You haven’t been listening then, have you? There is no middle school for the number of children here now. They just paved over the last playground at PS 11 to add a new wing because of existing overcrowding. They are building a new school on 39th Avenue and 58th St. because of severe overcrowding. They have declared war on cars because they plan to add so many more people here the roads will be dangerously overcrowded. They are adding bicycle lanes everywhere so all the young healthy people they want to live here will not try to get around by car or by train. The MTA has reported the most riders on their trains since the late 1940s, before it was common for people to own cars. There is no efficient way to get around Queens because all public transportation was built to bring a workforce into Manhattan and home again to somewhat self-sufficient neighborhoods. That paradigm became outdated decades ago when malls supplanted local shopping districts and even more so since superstores like BJ’s and Costco stole market share. Unless you are Manhattan centric, getting around Queens efficiently requires a car. That is my lived experience. Not a pretty story I read in a hip magazine and swallowed hook, line and sinker.

CG

Most of the new condos put up in the last 10-15 years have had 10-25 year tax abatements meaning the owners don’t pay taxes for that long. I have seen too many neighborhoods in Brooklyn destroyed by rapid development.
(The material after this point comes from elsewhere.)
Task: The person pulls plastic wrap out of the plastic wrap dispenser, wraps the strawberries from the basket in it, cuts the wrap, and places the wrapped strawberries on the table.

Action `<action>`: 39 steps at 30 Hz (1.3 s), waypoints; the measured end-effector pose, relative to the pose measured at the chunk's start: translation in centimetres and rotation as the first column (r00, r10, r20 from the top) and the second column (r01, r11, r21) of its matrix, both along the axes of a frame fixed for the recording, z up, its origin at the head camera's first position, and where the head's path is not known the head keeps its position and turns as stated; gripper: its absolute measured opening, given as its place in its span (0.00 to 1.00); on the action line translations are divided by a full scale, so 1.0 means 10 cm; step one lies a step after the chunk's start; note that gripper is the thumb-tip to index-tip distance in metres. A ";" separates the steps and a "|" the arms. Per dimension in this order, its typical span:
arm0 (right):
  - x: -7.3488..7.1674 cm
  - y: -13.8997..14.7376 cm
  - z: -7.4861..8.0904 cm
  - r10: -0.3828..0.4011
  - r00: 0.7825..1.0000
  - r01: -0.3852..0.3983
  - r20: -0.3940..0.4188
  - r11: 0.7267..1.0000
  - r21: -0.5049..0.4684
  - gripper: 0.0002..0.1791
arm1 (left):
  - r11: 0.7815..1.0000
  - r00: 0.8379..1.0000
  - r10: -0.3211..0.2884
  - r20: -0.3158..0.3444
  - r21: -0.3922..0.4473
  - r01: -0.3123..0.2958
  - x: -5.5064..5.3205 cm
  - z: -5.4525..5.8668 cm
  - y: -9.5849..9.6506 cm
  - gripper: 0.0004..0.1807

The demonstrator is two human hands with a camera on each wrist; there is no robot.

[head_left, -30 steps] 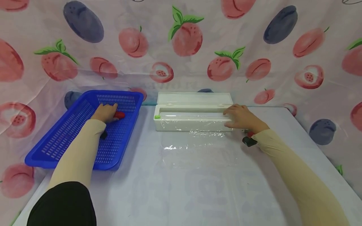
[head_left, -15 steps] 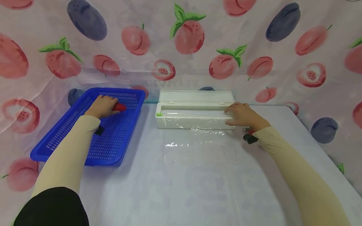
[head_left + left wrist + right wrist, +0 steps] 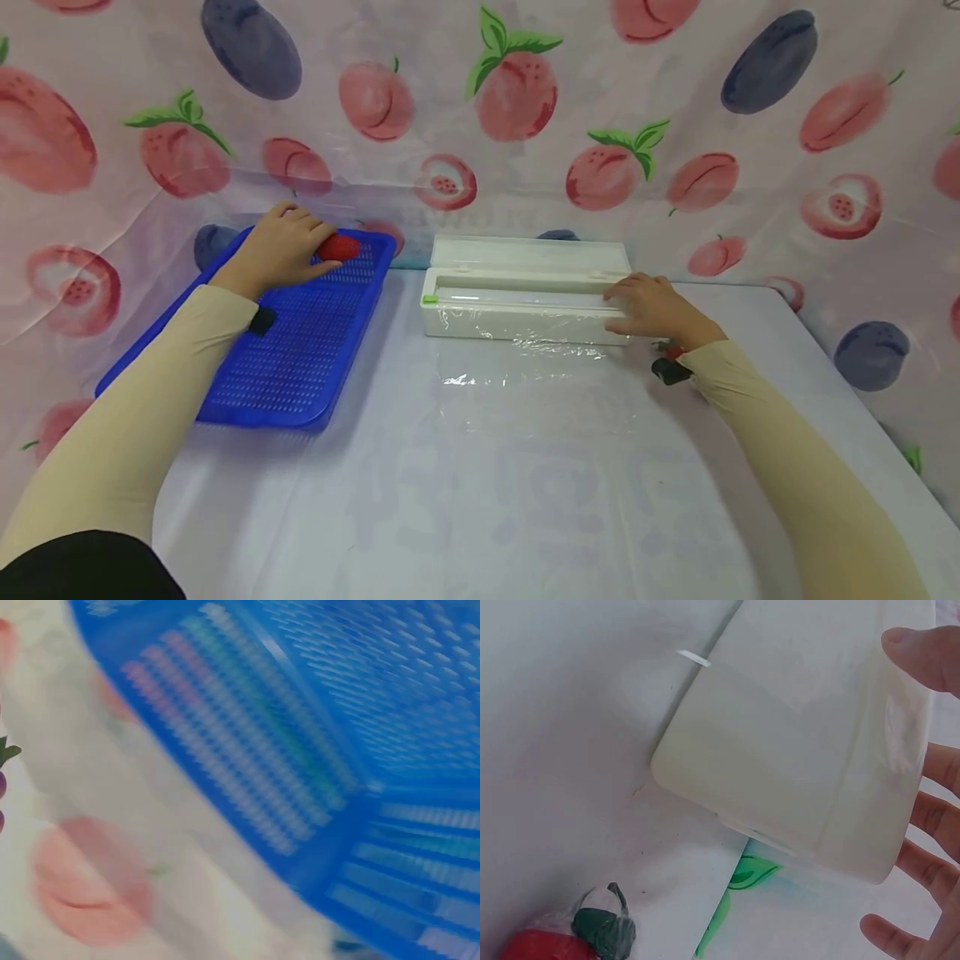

My friends in Brooklyn Heights are happy for winter because there are no tourist filled sidewalks. If people wanted high density, we’d live in Manhattan.

Oldster

Sarcasm is a poor veil for aggressive covetousness. Examine your conscience and see if you might be guilty of ageism and self-righteousness. It is a possibility.

You are actually suggesting people ruin their lives for your sake, or the sake of other, wealthier people. You are a sick individual.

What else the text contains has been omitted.